**Description of the task:**
An exact copy of every record is required.

**Excerpted data:**
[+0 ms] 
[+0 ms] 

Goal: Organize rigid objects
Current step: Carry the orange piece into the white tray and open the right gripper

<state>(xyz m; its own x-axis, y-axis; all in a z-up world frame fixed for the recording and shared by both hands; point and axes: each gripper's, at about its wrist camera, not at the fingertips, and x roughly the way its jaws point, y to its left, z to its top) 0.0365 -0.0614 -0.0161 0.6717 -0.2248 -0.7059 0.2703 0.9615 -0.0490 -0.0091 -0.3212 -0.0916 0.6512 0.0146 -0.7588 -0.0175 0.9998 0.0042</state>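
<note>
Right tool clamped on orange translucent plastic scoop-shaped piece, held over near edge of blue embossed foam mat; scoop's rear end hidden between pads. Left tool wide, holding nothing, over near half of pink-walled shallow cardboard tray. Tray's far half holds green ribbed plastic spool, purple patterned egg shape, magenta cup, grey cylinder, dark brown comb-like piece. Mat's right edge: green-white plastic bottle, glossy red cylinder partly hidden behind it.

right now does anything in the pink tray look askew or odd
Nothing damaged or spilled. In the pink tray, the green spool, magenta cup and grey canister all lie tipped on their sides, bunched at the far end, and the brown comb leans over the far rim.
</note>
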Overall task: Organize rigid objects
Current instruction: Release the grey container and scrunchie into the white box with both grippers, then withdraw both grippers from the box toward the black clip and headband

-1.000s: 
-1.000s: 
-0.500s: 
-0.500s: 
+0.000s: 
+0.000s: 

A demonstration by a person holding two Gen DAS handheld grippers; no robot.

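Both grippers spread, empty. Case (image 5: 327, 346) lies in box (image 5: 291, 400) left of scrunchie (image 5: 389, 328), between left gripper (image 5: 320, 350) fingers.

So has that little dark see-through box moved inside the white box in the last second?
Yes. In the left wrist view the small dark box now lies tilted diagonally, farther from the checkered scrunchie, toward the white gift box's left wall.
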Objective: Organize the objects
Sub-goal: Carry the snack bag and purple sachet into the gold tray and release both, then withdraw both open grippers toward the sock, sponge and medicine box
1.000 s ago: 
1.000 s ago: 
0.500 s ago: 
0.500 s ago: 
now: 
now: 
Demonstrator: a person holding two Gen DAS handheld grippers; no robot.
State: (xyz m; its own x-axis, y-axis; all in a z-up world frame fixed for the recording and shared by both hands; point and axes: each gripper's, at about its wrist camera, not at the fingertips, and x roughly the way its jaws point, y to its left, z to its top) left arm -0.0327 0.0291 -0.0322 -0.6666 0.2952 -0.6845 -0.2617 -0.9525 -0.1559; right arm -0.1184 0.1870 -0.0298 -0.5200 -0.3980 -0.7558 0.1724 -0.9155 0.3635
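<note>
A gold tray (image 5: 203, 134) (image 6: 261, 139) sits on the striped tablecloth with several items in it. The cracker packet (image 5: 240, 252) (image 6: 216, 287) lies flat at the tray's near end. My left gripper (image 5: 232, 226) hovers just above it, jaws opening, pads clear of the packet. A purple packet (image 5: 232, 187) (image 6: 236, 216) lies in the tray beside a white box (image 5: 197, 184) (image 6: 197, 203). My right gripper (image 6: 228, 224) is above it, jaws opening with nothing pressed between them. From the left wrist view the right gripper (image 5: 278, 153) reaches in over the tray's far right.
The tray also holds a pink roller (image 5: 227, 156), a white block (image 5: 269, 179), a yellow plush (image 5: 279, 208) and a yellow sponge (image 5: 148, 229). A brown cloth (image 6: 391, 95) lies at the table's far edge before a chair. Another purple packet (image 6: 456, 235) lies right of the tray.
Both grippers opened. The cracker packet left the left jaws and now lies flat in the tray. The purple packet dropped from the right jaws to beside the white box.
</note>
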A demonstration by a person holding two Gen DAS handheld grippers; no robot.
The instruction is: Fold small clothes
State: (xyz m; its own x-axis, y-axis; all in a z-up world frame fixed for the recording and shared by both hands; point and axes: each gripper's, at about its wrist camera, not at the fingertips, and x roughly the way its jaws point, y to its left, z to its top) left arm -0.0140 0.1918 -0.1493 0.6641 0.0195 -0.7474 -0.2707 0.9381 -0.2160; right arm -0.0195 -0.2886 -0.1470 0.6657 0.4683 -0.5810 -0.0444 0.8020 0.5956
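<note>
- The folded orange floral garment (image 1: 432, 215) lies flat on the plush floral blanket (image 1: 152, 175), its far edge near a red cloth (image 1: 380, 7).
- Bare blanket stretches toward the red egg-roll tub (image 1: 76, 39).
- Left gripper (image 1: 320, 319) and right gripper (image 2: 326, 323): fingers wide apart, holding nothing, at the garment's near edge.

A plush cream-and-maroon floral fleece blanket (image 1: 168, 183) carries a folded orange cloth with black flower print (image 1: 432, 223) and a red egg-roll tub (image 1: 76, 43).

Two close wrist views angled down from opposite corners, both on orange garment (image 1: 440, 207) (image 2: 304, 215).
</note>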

**Task answer:**
[+0 ms] 
[+0 ms] 

Goal: Organize rigid objects
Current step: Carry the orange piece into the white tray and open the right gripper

<state>(xyz m; its own x-axis, y-axis; all in a z-up world frame fixed for the recording and shared by both hands; point and axes: each gripper's, at about its wrist camera, not at the fingertips, and x roughly the way its jaws point, y to its left, z to its top) 0.0365 -0.0614 -0.0161 0.6717 -0.2248 -0.7059 0.2703 0.9615 -0.0490 -0.0091 -0.3212 -0.0916 0.6512 0.0146 -0.7588 -0.0175 0.9998 0.0042</state>
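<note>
Right tool clamped on orange translucent plastic scoop-shaped piece, held over near edge of blue embossed foam mat; scoop's rear end hidden between pads. Left tool wide, holding nothing, over near half of pink-walled shallow cardboard tray. Tray's far half holds green ribbed plastic spool, purple patterned egg shape, magenta cup, grey cylinder, dark brown comb-like piece. Mat's right edge: green-white plastic bottle, glossy red cylinder partly hidden behind it.

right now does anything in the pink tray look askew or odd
Nothing damaged or spilled. In the pink tray, the green spool, magenta cup and grey canister all lie tipped on their sides, bunched at the far end, and the brown comb leans over the far rim.
</note>
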Overall task: Organize rigid objects
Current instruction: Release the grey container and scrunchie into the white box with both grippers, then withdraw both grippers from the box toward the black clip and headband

-1.000s: 
-1.000s: 
-0.500s: 
-0.500s: 
+0.000s: 
+0.000s: 

A demonstration by a person holding two Gen DAS handheld grippers; no robot.

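Both grippers spread, empty. Case (image 5: 327, 346) lies in box (image 5: 291, 400) left of scrunchie (image 5: 389, 328), between left gripper (image 5: 320, 350) fingers.

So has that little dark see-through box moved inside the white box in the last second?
Yes. In the left wrist view the small dark box now lies tilted diagonally, farther from the checkered scrunchie, toward the white gift box's left wall.
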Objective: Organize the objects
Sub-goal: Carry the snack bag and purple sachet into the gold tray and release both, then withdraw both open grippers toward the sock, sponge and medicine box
1.000 s ago: 
1.000 s ago: 
0.500 s ago: 
0.500 s ago: 
now: 
now: 
Demonstrator: a person holding two Gen DAS handheld grippers; no robot.
State: (xyz m; its own x-axis, y-axis; all in a z-up world frame fixed for the recording and shared by both hands; point and axes: each gripper's, at about its wrist camera, not at the fingertips, and x roughly the way its jaws point, y to its left, z to its top) left arm -0.0327 0.0291 -0.0322 -0.6666 0.2952 -0.6845 -0.2617 -0.9525 -0.1559; right arm -0.1184 0.1870 -0.0298 -0.5200 -0.3980 -0.7558 0.1724 -0.9155 0.3635
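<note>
A gold tray (image 5: 203, 134) (image 6: 261, 139) sits on the striped tablecloth with several items in it. The cracker packet (image 5: 240, 252) (image 6: 216, 287) lies flat at the tray's near end. My left gripper (image 5: 232, 226) hovers just above it, jaws opening, pads clear of the packet. A purple packet (image 5: 232, 187) (image 6: 236, 216) lies in the tray beside a white box (image 5: 197, 184) (image 6: 197, 203). My right gripper (image 6: 228, 224) is above it, jaws opening with nothing pressed between them. From the left wrist view the right gripper (image 5: 278, 153) reaches in over the tray's far right.
The tray also holds a pink roller (image 5: 227, 156), a white block (image 5: 269, 179), a yellow plush (image 5: 279, 208) and a yellow sponge (image 5: 148, 229). A brown cloth (image 6: 391, 95) lies at the table's far edge before a chair. Another purple packet (image 6: 456, 235) lies right of the tray.
Both grippers opened. The cracker packet left the left jaws and now lies flat in the tray. The purple packet dropped from the right jaws to beside the white box.
</note>
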A demonstration by a person holding two Gen DAS handheld grippers; no robot.
The instruction is: Fold small clothes
State: (xyz m; its own x-axis, y-axis; all in a z-up world frame fixed for the recording and shared by both hands; point and axes: each gripper's, at about its wrist camera, not at the fingertips, and x roughly the way its jaws point, y to its left, z to its top) left arm -0.0140 0.1918 -0.1493 0.6641 0.0195 -0.7474 -0.2707 0.9381 -0.2160; right arm -0.0195 -0.2886 -0.1470 0.6657 0.4683 -0.5810 -0.0444 0.8020 0.5956
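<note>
- The folded orange floral garment (image 1: 432, 215) lies flat on the plush floral blanket (image 1: 152, 175), its far edge near a red cloth (image 1: 380, 7).
- Bare blanket stretches toward the red egg-roll tub (image 1: 76, 39).
- Left gripper (image 1: 320, 319) and right gripper (image 2: 326, 323): fingers wide apart, holding nothing, at the garment's near edge.

A plush cream-and-maroon floral fleece blanket (image 1: 168, 183) carries a folded orange cloth with black flower print (image 1: 432, 223) and a red egg-roll tub (image 1: 76, 43).

Two close wrist views angled down from opposite corners, both on orange garment (image 1: 440, 207) (image 2: 304, 215).
</note>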

That is the entire output.